The lines from the start of the data through the line with "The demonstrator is" are to be returned verbatim; all later lines are to be omitted.

──────────

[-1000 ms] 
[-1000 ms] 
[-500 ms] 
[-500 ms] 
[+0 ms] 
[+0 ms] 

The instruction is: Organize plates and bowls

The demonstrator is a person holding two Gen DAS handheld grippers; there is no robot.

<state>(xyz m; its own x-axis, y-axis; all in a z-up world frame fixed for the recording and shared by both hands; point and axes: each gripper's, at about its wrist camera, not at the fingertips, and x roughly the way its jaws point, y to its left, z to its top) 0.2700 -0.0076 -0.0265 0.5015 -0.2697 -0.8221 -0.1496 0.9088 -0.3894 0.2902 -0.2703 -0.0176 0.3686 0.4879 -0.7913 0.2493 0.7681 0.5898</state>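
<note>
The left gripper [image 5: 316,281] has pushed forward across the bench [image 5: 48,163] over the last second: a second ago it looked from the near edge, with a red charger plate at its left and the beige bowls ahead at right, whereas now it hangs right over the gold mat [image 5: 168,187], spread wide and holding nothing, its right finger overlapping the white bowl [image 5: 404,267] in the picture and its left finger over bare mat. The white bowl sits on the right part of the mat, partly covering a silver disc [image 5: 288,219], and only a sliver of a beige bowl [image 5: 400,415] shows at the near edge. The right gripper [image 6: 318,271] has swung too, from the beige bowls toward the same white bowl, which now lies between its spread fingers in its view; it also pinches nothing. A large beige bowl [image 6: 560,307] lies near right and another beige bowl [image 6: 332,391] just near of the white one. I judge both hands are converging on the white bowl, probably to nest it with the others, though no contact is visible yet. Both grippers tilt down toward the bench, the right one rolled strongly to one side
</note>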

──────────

## Response:
[-1000 ms] 
[-1000 ms] 
[-500 ms] 
[-500 ms] 
[+0 ms] 
[+0 ms] 

The instruction is: Organize plates and bowls

The demonstrator is a person holding two Gen DAS handheld grippers; there is no robot.

This completes the requested output.